You iterate over the list, maintaining variables that contain the value of the highest and the second highest item encountered thus far. Each new item that is encountered will replace whichever of the two the new item is higher than (if any).

Answered by: Dominik576 | Posted: 01-01-2022



Answer 4

A really slick way is to use heapq. Heapify the array (O(n)), then just pop an many elements that you need (log(n)). (Saw this question in an interview once, good question to keep in mind.)

Answered by: Lily355 | Posted: 01-01-2022



Answer 5

"2 highest" is impossible; only one item can be "highest". Perhaps you mean "highest 2". In any case, you need to say what to do when the list contains duplicates. What do you want from [8, 9, 10, 10]: (10, 9) or (10, 10)? If your response is (10, 10), please consider input of [8, 9, 10, 10, 10]. What are you going to do with the "highest two" when you've got them? Please edit your question to give this guidance.

In the meantime, here's an answer that takes the first approach (two unique values):

largest = max(inlist)
second_largest = max(item for item in inlist if item < largest)

You should add guards against fewer than 2 unique values in the list.

Answered by: Nicole843 | Posted: 01-01-2022



Answer 6

This will work, but I don't know if you want to retain the items in the list:

max1 = max(myList)
myList.remove(max1)
max2 = max(myList)

If you do, you can do this:

max1 = max(myList)
idx1 = myList.index(max1)
myList.pop(idx1)

max2 = max(myList)
myList.insert(idx1,max1)

Answered by: Emily491 | Posted: 01-01-2022



Answer 7

Copy your List to List_copy. Retrieve the highest value and get its position by:

Highest_value = max(List_copy)
Highest_position = List_copy.index(max(List_copy))

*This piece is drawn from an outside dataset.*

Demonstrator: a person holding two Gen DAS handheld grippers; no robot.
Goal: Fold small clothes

Assign 0 to the Highest_value.

List_copy[Highest_position] = 0

And run your line again.

Second_Highest = max(List_copy)

Answered by: Lenny635 | Posted: 01-01-2022



Answer 8

I know this topic is old, but here is a simple solution to this problem. Tested against heapq.nlargest and this is a bit faster (no sorting needed):

Works for both positive and negative numbers.

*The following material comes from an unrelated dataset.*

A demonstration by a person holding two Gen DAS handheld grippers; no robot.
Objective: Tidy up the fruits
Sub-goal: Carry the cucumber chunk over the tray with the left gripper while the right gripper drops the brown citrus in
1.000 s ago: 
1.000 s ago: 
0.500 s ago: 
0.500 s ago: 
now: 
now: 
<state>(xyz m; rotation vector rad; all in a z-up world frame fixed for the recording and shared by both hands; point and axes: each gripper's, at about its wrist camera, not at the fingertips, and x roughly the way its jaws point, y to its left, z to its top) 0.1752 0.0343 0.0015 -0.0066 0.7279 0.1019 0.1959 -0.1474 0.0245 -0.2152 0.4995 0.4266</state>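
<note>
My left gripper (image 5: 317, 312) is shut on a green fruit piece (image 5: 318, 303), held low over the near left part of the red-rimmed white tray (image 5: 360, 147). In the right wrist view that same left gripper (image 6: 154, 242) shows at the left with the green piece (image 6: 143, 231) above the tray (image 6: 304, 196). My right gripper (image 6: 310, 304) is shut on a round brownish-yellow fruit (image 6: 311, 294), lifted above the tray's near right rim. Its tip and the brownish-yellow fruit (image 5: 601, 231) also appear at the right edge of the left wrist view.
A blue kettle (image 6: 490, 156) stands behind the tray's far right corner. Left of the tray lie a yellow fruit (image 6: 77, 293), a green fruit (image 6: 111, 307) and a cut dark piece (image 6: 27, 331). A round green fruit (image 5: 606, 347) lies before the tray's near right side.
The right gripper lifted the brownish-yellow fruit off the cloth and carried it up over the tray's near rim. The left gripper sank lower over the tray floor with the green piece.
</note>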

Function below: Max time used: 0.12, max memory used: 29290496 heapq.nlargest: Max time used: 0.14, max memory used: 31088640

def two_highest_numbers(list_to_work):

    first = None
    second = None

    for number in list_to_work:
        if first is None:
            first = number
        elif number > first:
            second = first
            first = number
        else:
            if second is None:
                second = number
            elif number > second:
                second = number

return [first, second]

Answered by: Rafael546 | Posted: 01-01-2022



Answer 9

Sort the list, and if list is not null, extract last two element

>>> a=[0,6,8,5,10,5]
>>> a.sort()
>>> a
[0, 5, 5, 6, 8, 10]
>>> if a:
...  print a[-1],a[-2]
... 
10 8

Simple and most efficient:)

Now if sorting is not required, find max, remove max, find max again

>>> a=[0,6,8,5,10,5]
>>> max(a)
10
>>> a.remove(max(a))
>>> max(a)
8
>>> 

Of course, you will lose the original list but you can create a temporary list as well.

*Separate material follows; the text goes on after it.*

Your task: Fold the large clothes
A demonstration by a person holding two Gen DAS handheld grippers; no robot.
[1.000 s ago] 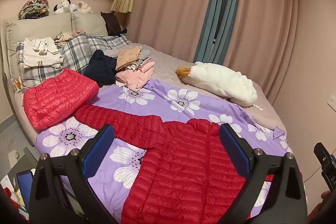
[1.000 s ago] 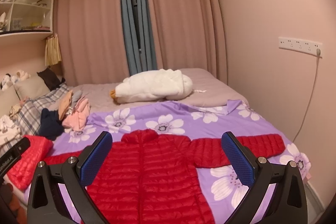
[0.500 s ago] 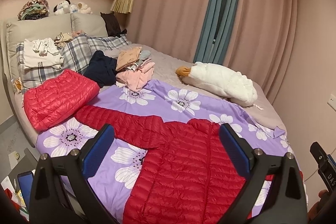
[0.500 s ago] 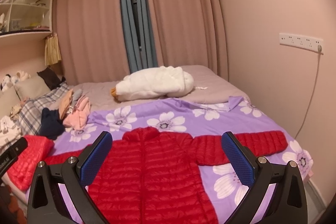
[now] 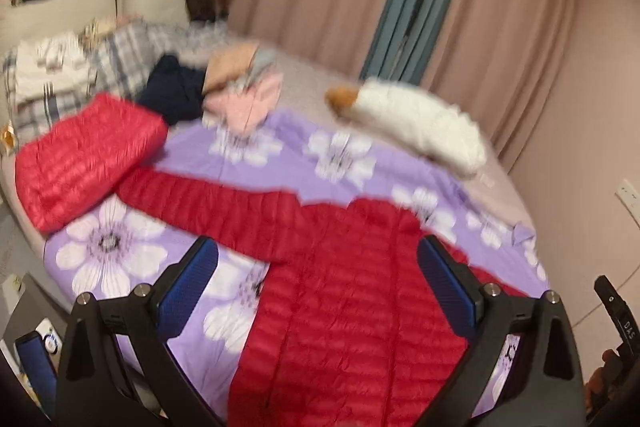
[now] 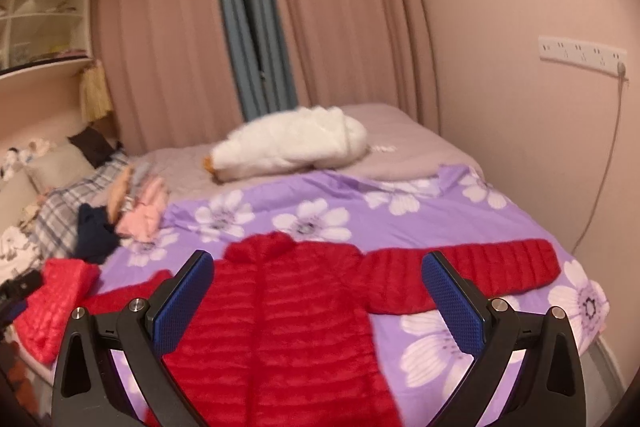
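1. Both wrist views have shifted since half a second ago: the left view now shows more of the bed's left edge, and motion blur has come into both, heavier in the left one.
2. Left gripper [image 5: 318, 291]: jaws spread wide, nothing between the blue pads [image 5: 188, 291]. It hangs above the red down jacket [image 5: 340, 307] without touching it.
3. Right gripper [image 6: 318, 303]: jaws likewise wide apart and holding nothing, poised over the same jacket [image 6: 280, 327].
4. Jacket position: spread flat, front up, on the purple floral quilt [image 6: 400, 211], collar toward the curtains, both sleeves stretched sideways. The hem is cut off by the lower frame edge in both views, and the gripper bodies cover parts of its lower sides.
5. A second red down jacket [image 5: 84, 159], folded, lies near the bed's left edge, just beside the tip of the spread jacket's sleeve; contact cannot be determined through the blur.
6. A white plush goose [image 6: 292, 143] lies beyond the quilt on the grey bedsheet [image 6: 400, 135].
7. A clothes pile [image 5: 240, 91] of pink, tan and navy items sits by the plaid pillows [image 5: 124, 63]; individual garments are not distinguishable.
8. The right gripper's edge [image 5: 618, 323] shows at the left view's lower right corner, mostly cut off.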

Answered by: Patrick290 | Posted: 01-01-2022



Answer 10

Iterating through the entire list is the only way to do it without sorting.

Answered by: Sienna515 | Posted: 01-01-2022



Answer 11

Without sorting the list the only way to really do it is to iterate through the whole list and save the highest two numbers. I think you'd be better off sorting the list.

Answered by: Anna489 | Posted: 01-01-2022



Answer 12

The second highest item is a fairly simple case, but for the kth highest item what you want is a selection algorithm. That page is pretty thorough so it's probably best just to read that.

Answered by: Edgar203 | Posted: 01-01-2022



Answer 13

The best time you can expect is linear, since you have to at least look through all the elements.

Here is my pseudocode to solve the problem:

//assume list has at least 2 elements
(max, nextMax) = if (list[0] > list[1])
                 then (list[0], list[1])
                 else (list[1], list[0])

for (2 <= i < length) {
    (max, nextMax) = if       (max < list[i])     => (list[i], max)
                     elseif   (nextMax < list[i]) => (max, list[i])
                     else     (no change)         => (max, nextMax)
}

return (max, nextMax)

Answered by: Miranda282 | Posted: 01-01-2022



Answer 14

Another solution that uses only base Python functions can be seen below:

>>> largest = max(lst)
>>> maxIndex = lst.index(largest)
>>> secondLargest = max(max(lst[:maxIndex]), max(lst[maxIndex+1:]))

If we split a list around its largest number, we know that the second largest number is either in the left half or the right half. So, we can trivially find the second largest number by simply finding the larger of the largest number in the left and right half of the list.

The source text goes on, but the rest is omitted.